If law enforcement was pleased, that wasn't the case with civil rights, taxpayer, and drug reform groups. They said they were disappointed in the restoration of funding under the auspices of the economic stimulus bill, and vowed to continue to try to either cut or reform the program.
"We're working on a letter to Congress about the Byrne grants right now," said Lawanda Johnson, communications director for the Justice Policy Institute, one of the organizations that had signed on to the 2006 DPA letter. "The Byrne grant program is not an effective use of funds for preserving public safety or stimulating the economy. The only way you will get an economic boost from this is if you own stock in Corrections Corporation of America," she laughed, grimly.
"With so many smart people working on the budget and the stimulus package, you would think they would understand that the states are looking to reduce their prison populations and change those policies that have jailed so many people," said Johnson. "To then turn around and have the federal government invest $4 billion in more police and more grants seems paradoxical. It's just going to jack up the spending for states and localities, and they are already struggling."
"We oppose the wasteful economic stimulus bill and we oppose the inclusion of the Byrne grants in it," said Leslie Paige, spokesperson for Citizens Against Government Waste, one of the conservative taxpayer groups that has opposed the grants for the past several years. "If there is going to be government spending, the least you can do is make sure the money is going to have a long term positive impact on the economy."

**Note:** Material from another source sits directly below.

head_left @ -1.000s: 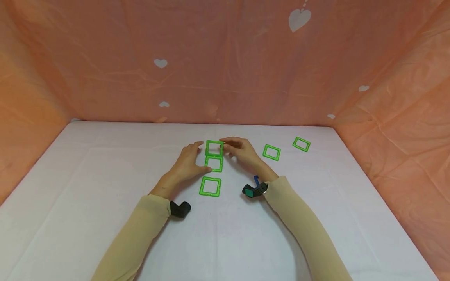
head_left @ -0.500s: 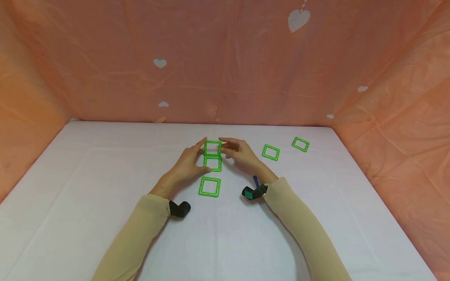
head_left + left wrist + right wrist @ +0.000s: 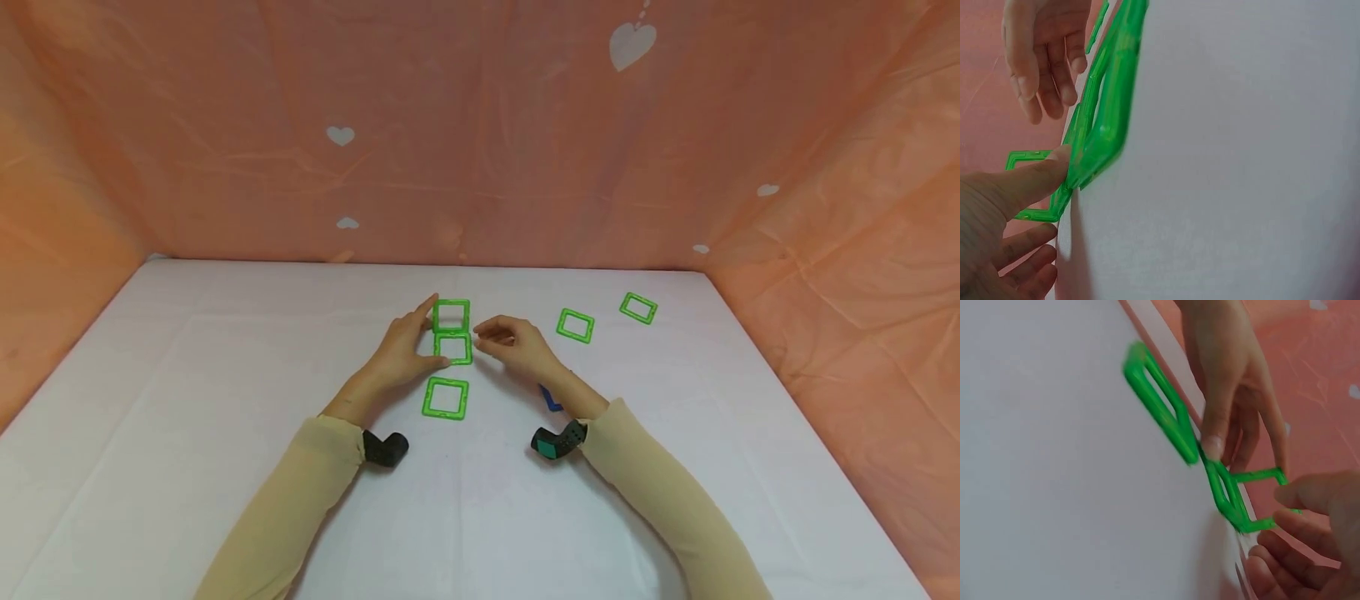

"This is disappointing, but not surprising," said Bill Piper, national affairs director for the Drug Policy Alliance. "This reverses Bush's cuts in the program and restores funding at even higher levels. At the same time Congress and the Obama administration are expressing great concern about racial disparities and over-incarceration, they keep trying to fund this program, which will only stimulate more arrests of more nonviolent drug offenders," Piper noted.
"The Democrats are framing this as helping in these tough economic times, but the people who will be arrested will end up in state prison, and the states will have to pay for that," Piper pointed out. "The states may well end up paying more in the long run. It's far from clear that this will stimulate the economy, but what is clear is that it will stimulate the breaking up of families and decreasing productivity and tax revenues, especially in communities already devastated by the impact of over-incarceration."
Killing funding outright is unlikely, said Piper. "I don't think there's any way we can stop this from being included because the support for it is strong and bipartisan," he said. "No one wants to go up against the police. Our real hope is that later in the year we can put some restrictions on the program, which is what we've been working on. Instead of trying to cut it, we can try to use it to encourage state and local law enforcement to change how they operate. They're so addicted to federal funding that they may do just about anything, such as documenting arrests or having performance measures."
Bushman and the rest of law enforcement aren't resting easy just yet. "The funding has to survive hearings and make it into the final appropriation," he noted. "This is not a done deal yet."
But it looks like Congress is well on the way to funding three more years of Byrne grants at $1 billion a year, the highest level of funding in years. And don't forget the 13,000 new police officers to be funded for the next three years by the COPS program. If Congress and the cops have their way, we can look forward to more drug busts, more prosecutions, more people sentenced to prison, and a greater burden on already deficit-ridden state budgets.